The video has been uploaded by Taxation with CA Sahil Jain on their YouTube channel. In this video Sahil Jain explains factors one should consider before taking a car loan. First step is to check expenses. If a person has multiple expenses and he cannot meet all his expenses using his savings, he will either have to avoid that expense or get a loan to fulfill it. He will have to then decide which expense he wants to meet by taking a loan. For that he has to move to the next step. The second step is enquire about loan rates. For all the expenses that he has shorlisted, he should get in touch with banks and financial institutions to check who is offering the lowest rates for very expense.

Once you have enquired about the loan rates, we move to the third step which is computing effective loan rates. This is where the taxation laws come into the picture. For all the expenses that the person has shortlisted, there are some expenses like education where government has said that the interest amount paid back is tax deductable under section 80E. The interest amount paid during the financial year is allowable as a deduction from taxable income. This actually brings down the actual interest rate of the loan.

CA explains how to get car loan at 3 percent interest [Video]

Similarly in case of a car, Sahil takes electric cars as an example. If a person is getting a car loan at 7 percent from an institution, under the section 80EEB, he or she can deduct interest of upto Rs 1.5 lakh in a financial year from taxable income. That would bring down the interest rate of the car loan by 40 percent and the effect loan rate would be 2.8 percent. After considering the effective loan rates on all the expenses, the person should go for the expense where the interest rate is the lowest.
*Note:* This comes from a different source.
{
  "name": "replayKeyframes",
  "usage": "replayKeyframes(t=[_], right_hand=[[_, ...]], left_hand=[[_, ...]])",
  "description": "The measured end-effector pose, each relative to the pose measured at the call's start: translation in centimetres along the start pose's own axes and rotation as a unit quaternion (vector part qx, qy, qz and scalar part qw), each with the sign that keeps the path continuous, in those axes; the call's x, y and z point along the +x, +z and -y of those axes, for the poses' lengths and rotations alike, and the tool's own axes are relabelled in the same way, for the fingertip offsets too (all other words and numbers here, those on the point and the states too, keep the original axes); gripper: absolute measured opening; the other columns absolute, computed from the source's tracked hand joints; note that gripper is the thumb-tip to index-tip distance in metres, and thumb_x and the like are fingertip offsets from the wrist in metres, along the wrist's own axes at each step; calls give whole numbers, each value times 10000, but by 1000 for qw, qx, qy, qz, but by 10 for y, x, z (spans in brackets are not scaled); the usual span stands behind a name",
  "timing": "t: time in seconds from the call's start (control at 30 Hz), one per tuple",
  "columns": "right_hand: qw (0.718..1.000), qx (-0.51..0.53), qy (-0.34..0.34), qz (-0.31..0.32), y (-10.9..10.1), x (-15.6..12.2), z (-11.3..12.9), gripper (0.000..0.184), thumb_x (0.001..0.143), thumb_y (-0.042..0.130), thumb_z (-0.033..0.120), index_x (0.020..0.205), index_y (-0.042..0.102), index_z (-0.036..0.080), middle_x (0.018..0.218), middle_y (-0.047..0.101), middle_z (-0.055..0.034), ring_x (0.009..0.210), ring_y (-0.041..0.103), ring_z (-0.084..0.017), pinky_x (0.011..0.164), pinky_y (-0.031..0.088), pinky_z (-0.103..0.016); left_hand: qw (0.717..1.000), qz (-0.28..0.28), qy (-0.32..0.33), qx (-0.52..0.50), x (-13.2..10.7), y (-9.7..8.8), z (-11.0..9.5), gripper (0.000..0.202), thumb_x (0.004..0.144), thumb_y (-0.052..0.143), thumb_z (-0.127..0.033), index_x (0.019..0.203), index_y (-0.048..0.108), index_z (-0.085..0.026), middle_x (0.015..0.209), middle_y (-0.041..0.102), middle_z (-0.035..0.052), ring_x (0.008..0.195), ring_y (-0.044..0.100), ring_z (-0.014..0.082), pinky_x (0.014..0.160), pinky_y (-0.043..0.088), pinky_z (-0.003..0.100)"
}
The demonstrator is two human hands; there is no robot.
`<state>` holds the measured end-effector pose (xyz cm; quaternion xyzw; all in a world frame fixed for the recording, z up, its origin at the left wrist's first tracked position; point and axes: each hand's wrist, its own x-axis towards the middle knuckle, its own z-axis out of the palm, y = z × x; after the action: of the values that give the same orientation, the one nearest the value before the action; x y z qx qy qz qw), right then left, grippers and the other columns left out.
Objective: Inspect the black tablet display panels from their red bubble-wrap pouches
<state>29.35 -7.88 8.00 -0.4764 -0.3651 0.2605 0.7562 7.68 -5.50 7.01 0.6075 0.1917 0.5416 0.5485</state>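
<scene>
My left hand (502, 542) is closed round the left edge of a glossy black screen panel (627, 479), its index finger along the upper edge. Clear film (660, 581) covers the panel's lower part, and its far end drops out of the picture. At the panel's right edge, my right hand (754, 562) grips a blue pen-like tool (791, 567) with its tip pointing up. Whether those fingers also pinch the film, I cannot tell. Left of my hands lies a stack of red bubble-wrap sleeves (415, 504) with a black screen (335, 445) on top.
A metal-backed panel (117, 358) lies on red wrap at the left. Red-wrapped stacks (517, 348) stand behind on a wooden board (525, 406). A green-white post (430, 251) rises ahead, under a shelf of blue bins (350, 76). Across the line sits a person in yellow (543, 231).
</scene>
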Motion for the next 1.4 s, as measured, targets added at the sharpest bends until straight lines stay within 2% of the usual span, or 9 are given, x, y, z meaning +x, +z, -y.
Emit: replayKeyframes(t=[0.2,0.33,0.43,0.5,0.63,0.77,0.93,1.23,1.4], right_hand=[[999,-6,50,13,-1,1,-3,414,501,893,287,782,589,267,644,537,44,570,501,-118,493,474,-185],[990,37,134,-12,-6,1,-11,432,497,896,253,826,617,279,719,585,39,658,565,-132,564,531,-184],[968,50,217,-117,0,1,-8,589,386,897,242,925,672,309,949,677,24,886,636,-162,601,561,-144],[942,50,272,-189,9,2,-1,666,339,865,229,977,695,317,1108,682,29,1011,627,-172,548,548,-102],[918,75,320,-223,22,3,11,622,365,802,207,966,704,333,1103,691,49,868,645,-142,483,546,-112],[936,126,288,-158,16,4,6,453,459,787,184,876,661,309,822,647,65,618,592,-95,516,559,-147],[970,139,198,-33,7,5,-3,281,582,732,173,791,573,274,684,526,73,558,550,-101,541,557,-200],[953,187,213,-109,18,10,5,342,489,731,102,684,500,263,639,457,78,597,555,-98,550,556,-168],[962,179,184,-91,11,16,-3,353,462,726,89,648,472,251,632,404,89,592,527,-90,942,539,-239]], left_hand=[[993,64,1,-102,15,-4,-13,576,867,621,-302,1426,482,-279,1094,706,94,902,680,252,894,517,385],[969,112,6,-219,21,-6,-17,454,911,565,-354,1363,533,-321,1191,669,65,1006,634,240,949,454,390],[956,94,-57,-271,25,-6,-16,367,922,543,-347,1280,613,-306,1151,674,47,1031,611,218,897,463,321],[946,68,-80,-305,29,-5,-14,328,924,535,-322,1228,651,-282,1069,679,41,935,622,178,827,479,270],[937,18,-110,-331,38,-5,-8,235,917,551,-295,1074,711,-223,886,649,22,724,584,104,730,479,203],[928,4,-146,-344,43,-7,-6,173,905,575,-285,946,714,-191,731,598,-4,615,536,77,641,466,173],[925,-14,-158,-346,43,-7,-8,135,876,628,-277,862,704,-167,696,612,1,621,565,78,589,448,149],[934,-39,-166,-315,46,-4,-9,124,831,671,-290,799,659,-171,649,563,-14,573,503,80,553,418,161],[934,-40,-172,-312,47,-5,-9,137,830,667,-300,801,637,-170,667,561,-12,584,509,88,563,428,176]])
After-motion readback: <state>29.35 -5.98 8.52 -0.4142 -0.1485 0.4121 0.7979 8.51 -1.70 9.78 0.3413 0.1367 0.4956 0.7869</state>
This is the fourth step one should consder while looking for loans. If you are planning to take loan for an ICE vehicle and want to use it for business, then under 36 (1) (III) all the interest amount that you have been paying for vehicle with no limit is completely tax deductable. Sahil also explains another method in which the person can actually borrow monyey from one of the close family member who has an FD in a bank. Instead of putting the amount as FD in a bank, the person can borrow the money from family and pay back with interest. In this way, he will not have to pay any excess interest rate to the bank which is again saving.